Comunicación intercultural para un mundo más humano y diverso

UN is asking to incorporate the comunication in the agenda of the Permanente Forum

Intervention by Jorge Agurto, Perú, of Servindi Intercultural Communications Services at United Nations Permanent Forum on Indigenous Issues, 6th Session, May 2007, Topic 9: Future work of the Forum, including new issues.

All human beings have the right to the freedom of expression, as one of their essential human rights. Likewise, Indigenous peoples enjoy the collective right to communication. This right is essential to their identity and development, and it must be exercised as part of their right to self-determination.

Indigenous persons who communicate through all forms of media are social agents of their communities. They have a noble social calling and they serve a very important function, as they disseminate Indigenous languages through oral, written, artistic, visual and electronic media. Thus, they also contribute to cultural diversity and inclusion.

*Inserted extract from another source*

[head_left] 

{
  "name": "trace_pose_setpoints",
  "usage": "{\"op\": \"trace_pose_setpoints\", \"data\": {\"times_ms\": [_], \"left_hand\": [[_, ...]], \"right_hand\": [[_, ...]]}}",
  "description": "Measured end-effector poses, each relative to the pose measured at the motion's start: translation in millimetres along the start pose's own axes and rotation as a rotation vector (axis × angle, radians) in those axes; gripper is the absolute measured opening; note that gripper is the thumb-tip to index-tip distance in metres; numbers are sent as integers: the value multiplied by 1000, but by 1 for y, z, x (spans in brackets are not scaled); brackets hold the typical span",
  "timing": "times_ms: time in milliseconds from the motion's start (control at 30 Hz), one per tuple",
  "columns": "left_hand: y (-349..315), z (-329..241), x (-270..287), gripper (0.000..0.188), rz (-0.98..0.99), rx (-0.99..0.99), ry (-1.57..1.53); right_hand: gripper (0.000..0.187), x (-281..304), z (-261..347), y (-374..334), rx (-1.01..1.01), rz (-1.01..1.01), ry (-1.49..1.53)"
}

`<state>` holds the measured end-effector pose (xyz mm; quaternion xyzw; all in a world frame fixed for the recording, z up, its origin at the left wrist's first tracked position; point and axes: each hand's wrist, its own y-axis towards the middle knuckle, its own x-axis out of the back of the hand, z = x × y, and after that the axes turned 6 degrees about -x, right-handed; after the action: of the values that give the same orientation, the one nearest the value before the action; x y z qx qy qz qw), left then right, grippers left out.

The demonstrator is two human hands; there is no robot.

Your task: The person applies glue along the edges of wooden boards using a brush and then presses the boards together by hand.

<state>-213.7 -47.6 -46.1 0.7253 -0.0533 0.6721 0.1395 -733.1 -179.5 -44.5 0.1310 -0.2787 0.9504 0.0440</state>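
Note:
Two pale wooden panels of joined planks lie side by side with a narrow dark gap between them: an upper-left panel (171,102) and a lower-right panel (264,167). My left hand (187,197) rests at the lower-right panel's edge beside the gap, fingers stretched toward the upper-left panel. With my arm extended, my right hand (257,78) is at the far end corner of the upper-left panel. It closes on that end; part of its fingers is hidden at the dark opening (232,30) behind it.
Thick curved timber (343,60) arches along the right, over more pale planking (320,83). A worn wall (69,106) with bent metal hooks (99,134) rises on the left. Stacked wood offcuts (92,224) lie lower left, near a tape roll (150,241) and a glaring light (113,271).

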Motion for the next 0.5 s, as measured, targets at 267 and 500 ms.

This said, the majority of Indigenous peoples lack their own media channels and have difficulty accessing other public and private ones. Indigenous communicators are subject to threats, prosecution and abuse by corrupt authorities and powerful groups that violate communities’ rights.

As if this weren’t enough, Indigenous communicators are discriminated against for lacking diplomas in journalism or memberships in professional associations. Despite the fact that community radio is recognized in many countries, in Peru, for example, there is not one single community radio station that holds legal status.

This is mainly due to the government’s lack of political will, shown by the fact that it has not updated the National Radiowaves Plan in rural areas; furthermore, it makes running these stations very difficult due to the large amount of centralized, bureaucratic paperwork that must completed in order for them to become legal.

Thus, thousands of community radio stations are considered “pirate,” or illegal, stations, despite their expressed desire for legality. Proof of the abuse that community radio stations suffer is the law that sanctions use of the radio wave spectrum without a license, defining it as “aggravated theft,” and punishes broadcasters, who are looked down upon as “pirates,” punishable with up to twelve years in prison.

These affronts to Indigenous Peoples’ right to communication are occurring throughout the world. This situation threatens to become worse with the increasing use of digital radio, whose licenses are often granted with bias in favor special interest groups who monopolize the radio waves, or religious groups who are given unrestricted access.

Given all of the above, as an expression of the sentiments of Peru’s Indigenous media communicators, who have joined forces under REDCIP, the Peruvian Indigenous Communicators’ Network – and in accordance with some of the proposals formulated by the President of the Confederation of Indigenous Peoples of Bolivia (CIDOB) - Servindi Intercultural Communications Services requests that the Permanent Forum:

1. Ensure that Indigenous persons who communicate through the media are recognized as social agents of their communities who carry out an important social and cultural function, thus contributing to cultural diversity and inclusion.

2. Disseminate the regulatory principles and frameworks that guarantee the right to freedom of expression and communication, in particular those which establish that, “compulsory membership or the requirement of a university degree for the practice of journalism constitutes unlawful restrictions of freedom of expression.” (Declaration of the Principles on Freedom of Expression, approved by the Interamerican Commission on Human Rights (ICHR), a body of the Organization of American States (OAS).)

3. Request that States guarantee unlimited respect for Indigenous communicators’ informative activities, and that they are able to fully exercise their rights to freedom of expression and communication.

4. Encourage States to promote the media’s adoption of intercultural codes of ethics, so as to avoid ethnic and cultural stereotypes that discriminate against and degrade Indigenous citizens.

5. Promote communication as a crosscutting topic fundamental to Indigenous Peoples’ development and push for it to be dealt with in an international seminar specifically dedicated to this topic.

6. Incorporate a session on the topic of the Indigenous peoples’ right to communication into the Permanent Forum. The objective of this session would be to evaluate this situation and related threats, as well as to assess States’ compliance with agreements adopted by the World Summit on Information Societies (WSIS), held in two phases (Geneva 2003 and Tunisia 2005), whose goal was to contribute to narrowing the digital divide.